“As time wore on, we increasingly felt the need to make something that shook us out of the fog. Something rattly, loose and defiant that blew the cobwebs away. Music that we could imagine playing at a 2am festival slot.”
So say HousePlants, the exciting creative vision of two of Ireland’s most respected artists – Bell X1 frontman Paul Noonan and innovative atmospheric producer Daithí.
“Having made ‘Take The Wheel’ together for Daithí’s most recent record, I sent him a song last summer by way of a ‘Howaya?’, really, but also for his banger sensibilities!” says Noonan. “We began trading ideas with the idea that whatever we were doing was not ‘Take The Wheel’, that we go the other way and make music that was visceral and a release of sorts.”
Daithí picks up the thread. “It doesn’t feel like one of us featuring on the other’s music – it’s greater than the sum of its parts,” he says. “I’ve always worked as a solo producer so forming a band has been a lovely experience. There’s magic in seeing one of your ideas being worked on from a different point of view, sending music to someone you trust and having it return as a brand new piece of art. The more you work together on an idea, the further it goes until eventually you can’t see the seams. It’s something completely unique.”

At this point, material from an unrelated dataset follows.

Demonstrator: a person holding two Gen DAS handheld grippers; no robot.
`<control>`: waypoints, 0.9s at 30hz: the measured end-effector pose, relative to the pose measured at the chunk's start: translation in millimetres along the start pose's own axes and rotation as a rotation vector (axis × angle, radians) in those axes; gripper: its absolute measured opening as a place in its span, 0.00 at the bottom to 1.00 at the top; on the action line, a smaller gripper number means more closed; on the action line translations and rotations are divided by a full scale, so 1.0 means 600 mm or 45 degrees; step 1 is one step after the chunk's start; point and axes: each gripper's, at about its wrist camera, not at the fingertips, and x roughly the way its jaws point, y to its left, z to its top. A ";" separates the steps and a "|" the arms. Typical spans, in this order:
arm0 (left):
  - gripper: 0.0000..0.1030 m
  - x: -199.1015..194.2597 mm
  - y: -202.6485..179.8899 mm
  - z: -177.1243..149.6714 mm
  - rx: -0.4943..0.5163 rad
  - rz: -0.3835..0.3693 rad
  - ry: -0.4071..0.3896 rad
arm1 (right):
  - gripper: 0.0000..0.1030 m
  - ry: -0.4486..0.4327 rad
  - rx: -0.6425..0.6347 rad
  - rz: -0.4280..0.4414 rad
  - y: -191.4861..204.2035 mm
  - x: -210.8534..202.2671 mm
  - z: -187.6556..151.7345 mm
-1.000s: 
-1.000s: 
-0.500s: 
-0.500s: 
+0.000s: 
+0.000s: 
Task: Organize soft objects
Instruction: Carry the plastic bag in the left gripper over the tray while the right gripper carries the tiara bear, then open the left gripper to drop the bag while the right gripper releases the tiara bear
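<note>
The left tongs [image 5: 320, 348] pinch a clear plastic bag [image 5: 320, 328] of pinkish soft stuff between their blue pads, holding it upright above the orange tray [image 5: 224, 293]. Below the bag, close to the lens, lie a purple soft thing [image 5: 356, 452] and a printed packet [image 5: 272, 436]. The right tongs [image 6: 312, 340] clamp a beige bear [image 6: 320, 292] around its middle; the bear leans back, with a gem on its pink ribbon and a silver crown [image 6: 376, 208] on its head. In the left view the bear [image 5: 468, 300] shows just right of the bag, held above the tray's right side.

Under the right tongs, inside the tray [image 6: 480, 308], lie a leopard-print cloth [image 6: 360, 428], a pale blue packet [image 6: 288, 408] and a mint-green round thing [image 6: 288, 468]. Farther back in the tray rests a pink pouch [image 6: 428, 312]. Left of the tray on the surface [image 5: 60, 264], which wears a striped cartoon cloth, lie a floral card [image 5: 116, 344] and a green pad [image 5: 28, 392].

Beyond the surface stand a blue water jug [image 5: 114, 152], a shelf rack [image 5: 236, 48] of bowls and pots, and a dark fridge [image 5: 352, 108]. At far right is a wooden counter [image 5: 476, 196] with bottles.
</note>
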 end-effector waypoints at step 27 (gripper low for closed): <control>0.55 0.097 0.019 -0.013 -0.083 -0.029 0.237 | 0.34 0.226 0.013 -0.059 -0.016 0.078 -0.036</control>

Debut single ‘What’s With All The Pine?’ is peppered with playful observations courtesy of Noonan’s wandering mind, forever etching little mental notes during his many virtual appointments across the past year. Noonan considers the track “an attempt to speak to one of the phenomena of this time; the sometimes soul-crushing Zoom calls, the efforts to convey a certain taste or togetherness with our backgrounds – while all around us is going to shit! – having a snoop, an interest in others’ private spaces and a certain judgy-ness around it all.”
For both artists, the project represents reclamation amidst a significantly difficult era for creative souls across Ireland and beyond. “There’s a community of music makers who mainly see each other at gigs and nights like the Choice Music Prize that feels somewhat atomised in the void of lockdown,” he says. “One of the nicer things about this time is that artists have been checking in on each other. It feels like lots of people are doing what we did.”
That sense of camaraderie and community is hard-wired into the music of HousePlants. A new tribe for modern times. All welcome.